Kozuki Toshiyuki, Nogami Naoyuki, Hataji Osamu, Tsunezuka Yoshio, Seki Nobuhiko, Harada Toshiyuki, Fujimoto Nobukazu, Bessho Akihiro, Takamura Kei, Takahashi Kazuhisa, Satouchi Miyako, Kato Terufumi, Shukuya Takehito, Yamashita Natsumi, Okamoto Hiroaki, Shinkai Tetsu
Department of Thoracic Oncology and Medicine, National Hospital Organization Shikoku Cancer Center, Matsuyama, Ehime, Japan.
Department of Respiratory Medicine, Matsusaka Municipal Hospital, Matsusaka, Mie, Japan.
Transl Lung Cancer Res. 2020 Jun;9(3):459-470. doi: 10.21037/tlcr.2020.03.29.
The effectiveness of bevacizumab monotherapy in elderly patients with non-squamous non-small cell lung cancer (NSCLC) is unclear. The efficacy of the combinations for elderly patients was explored.

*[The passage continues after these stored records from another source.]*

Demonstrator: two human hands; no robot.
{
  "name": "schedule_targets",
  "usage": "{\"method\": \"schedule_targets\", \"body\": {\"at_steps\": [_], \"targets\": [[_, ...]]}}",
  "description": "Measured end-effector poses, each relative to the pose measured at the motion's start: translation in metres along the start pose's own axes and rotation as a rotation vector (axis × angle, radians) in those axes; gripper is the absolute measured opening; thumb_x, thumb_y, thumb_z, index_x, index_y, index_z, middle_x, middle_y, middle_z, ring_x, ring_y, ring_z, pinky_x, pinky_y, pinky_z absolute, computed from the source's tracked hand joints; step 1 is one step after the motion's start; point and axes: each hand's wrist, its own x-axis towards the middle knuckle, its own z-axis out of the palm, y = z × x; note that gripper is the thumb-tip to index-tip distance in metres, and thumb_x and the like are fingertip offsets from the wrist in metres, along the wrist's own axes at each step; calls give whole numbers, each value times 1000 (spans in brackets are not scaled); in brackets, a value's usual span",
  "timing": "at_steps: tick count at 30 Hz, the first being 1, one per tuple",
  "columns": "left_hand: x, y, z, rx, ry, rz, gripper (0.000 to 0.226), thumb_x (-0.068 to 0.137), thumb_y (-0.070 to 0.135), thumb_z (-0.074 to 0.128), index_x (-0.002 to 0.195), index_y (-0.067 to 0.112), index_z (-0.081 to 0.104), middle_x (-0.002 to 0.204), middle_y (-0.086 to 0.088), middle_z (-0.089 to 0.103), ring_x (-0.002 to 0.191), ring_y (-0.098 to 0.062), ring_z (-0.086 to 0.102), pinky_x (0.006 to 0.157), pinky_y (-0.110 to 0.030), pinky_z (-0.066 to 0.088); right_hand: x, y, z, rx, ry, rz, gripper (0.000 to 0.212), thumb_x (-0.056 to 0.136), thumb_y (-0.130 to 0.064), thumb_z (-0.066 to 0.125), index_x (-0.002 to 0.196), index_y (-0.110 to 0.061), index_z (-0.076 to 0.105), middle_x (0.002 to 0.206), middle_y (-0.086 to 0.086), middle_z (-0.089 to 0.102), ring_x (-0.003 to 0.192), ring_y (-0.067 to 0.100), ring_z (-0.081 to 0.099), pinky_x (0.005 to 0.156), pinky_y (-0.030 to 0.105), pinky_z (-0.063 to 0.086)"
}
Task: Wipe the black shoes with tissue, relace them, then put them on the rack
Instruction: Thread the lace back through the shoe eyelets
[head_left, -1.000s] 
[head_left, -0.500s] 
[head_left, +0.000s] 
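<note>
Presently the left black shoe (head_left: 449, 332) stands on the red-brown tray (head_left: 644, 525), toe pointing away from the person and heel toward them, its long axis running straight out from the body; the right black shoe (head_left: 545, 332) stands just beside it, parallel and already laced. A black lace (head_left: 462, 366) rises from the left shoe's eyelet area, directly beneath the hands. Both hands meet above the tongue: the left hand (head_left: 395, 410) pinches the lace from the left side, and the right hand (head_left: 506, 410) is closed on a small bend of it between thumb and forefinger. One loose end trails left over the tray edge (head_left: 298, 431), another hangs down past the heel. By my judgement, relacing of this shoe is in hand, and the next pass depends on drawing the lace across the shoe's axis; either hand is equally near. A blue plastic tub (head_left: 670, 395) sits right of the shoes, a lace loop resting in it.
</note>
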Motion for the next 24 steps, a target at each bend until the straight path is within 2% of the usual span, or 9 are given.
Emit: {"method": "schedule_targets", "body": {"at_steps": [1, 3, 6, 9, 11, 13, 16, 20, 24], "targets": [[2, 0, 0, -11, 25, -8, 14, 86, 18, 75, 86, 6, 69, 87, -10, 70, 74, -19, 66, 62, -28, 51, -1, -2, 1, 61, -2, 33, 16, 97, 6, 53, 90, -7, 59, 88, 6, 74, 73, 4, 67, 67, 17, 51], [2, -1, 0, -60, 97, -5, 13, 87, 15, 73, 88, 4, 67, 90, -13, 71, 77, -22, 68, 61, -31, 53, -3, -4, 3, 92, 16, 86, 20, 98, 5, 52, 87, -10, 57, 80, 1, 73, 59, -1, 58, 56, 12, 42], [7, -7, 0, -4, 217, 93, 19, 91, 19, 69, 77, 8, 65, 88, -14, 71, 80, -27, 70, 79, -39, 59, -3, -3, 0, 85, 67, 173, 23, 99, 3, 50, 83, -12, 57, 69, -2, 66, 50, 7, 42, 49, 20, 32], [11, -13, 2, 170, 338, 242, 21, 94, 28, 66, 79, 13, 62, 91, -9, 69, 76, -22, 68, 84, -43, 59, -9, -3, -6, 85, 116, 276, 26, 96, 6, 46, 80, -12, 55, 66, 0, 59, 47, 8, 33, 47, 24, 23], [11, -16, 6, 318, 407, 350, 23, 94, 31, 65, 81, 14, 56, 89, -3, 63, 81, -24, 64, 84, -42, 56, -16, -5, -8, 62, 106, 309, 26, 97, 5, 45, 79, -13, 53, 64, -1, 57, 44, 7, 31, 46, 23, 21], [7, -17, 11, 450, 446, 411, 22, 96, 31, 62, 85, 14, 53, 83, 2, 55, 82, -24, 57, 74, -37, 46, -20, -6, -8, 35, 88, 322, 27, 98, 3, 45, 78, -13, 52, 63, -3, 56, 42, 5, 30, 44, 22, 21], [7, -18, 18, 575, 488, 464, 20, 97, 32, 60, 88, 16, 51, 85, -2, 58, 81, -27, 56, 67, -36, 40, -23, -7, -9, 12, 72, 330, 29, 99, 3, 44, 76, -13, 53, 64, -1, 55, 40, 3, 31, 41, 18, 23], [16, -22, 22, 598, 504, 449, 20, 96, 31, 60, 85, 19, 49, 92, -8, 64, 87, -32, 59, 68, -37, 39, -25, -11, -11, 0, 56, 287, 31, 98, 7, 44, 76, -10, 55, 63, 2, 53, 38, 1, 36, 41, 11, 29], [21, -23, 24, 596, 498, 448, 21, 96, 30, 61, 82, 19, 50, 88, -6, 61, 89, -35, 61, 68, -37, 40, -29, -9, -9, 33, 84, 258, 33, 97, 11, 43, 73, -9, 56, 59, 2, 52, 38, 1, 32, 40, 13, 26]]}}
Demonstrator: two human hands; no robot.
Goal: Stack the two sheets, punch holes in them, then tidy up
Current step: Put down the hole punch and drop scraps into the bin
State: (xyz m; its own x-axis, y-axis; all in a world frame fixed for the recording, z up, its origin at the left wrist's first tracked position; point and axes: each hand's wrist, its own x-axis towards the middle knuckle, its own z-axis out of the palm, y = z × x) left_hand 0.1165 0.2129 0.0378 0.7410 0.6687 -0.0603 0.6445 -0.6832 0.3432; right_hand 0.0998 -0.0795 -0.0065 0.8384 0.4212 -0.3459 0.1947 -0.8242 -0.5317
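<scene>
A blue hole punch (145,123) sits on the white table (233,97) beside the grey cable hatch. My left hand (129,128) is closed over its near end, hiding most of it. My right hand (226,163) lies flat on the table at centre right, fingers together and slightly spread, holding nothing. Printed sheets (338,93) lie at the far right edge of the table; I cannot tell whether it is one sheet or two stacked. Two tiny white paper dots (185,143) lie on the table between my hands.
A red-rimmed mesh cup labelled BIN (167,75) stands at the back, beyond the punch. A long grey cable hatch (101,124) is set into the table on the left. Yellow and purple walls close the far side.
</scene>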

Untreated patients (≥75 years; performance status 0-1) with stage IIIB, IV, or recurrent non-squamous NSCLC were included. Patients with epidermal growth factor receptor () mutation or anaplastic lymphoma kinase () gene rearrangements were eligible even if they received tyrosine kinase inhibitors. Patients were randomized 1:1 to receive docetaxel (50 mg/m) (DB) or pemetrexed (500 mg/m) (PB) with bevacizumab (15 m/kg). The primary endpoint was progression-free survival (PFS). Treatment was administered every 3 weeks until disease progression or unacceptable toxicity.
Overall, 103 patients (DB: n=51; PB: n=52) were enrolled. In the DB and PB arms, median ages [range] were 78 [75-88] and 79 [75-94] years, respectively; median PFS were 6.1 and 4.6 months, respectively [hazard ratio (HR), 1.03; 95% confidence interval (CI), 0.66-1.61]; and response rates were 43%, and 40%, respectively (P=0.840). Grade ≥3 leukopenia, neutropenia, and fatigue incidences were significantly higher in the DB arm. Febrile neutropenia incidence did not differ significantly (16% . 12%, P=0.578). One patient in the PB arm died from a ruptured abdominal aortic aneurysm. Quality of life (QoL) analysis revealed less deterioration in the PB arm.
In previously untreated elderly patients with non-squamous NSCLC, PB shows feasibility, better QoL, and promising efficacy in terms of PFS, and an objective response rate for further analysis (UMIN000012786).
贝伐单抗单药治疗老年非鳞状非小细胞肺癌(NSCLC)的疗效尚不清楚。本研究探讨了联合用药方案对老年患者的疗效。
纳入未经治疗的ⅢB期、Ⅳ期或复发性非鳞状NSCLC患者(年龄≥75岁;体能状态0 - 1)。表皮生长因子受体()突变或间变性淋巴瘤激酶()基因重排的患者即使接受过酪氨酸激酶抑制剂治疗也符合条件。患者按1:1随机分组,接受多西他赛(50 mg/m)(DB组)或培美曲塞(500 mg/m)(PB组)联合贝伐单抗(15 mg/kg)治疗。主要终点为无进展生存期(PFS)。每3周进行一次治疗,直至疾病进展或出现不可接受的毒性。
共纳入103例患者(DB组:n = 51;PB组:n = 52)。DB组和PB组的中位年龄[范围]分别为78岁[75 - 88岁]和79岁[75 - 94岁];中位PFS分别为6.1个月和4.6个月[风险比(HR),1.03;95%置信区间(CI),0.66 - 1.61];缓解率分别为43%和40%(P = 0.840)。DB组≥3级白细胞减少、中性粒细胞减少和疲劳的发生率显著更高。发热性中性粒细胞减少的发生率无显著差异(16% 对12%,P = 0.578)。PB组有1例患者死于腹主动脉瘤破裂。生活质量(QoL)分析显示PB组的恶化程度较小。
在既往未经治疗的老年非鳞状NSCLC患者中,PB方案显示出可行性、更好的生活质量以及在PFS方面有良好疗效和客观缓解率,值得进一步分析(UMIN000012786)。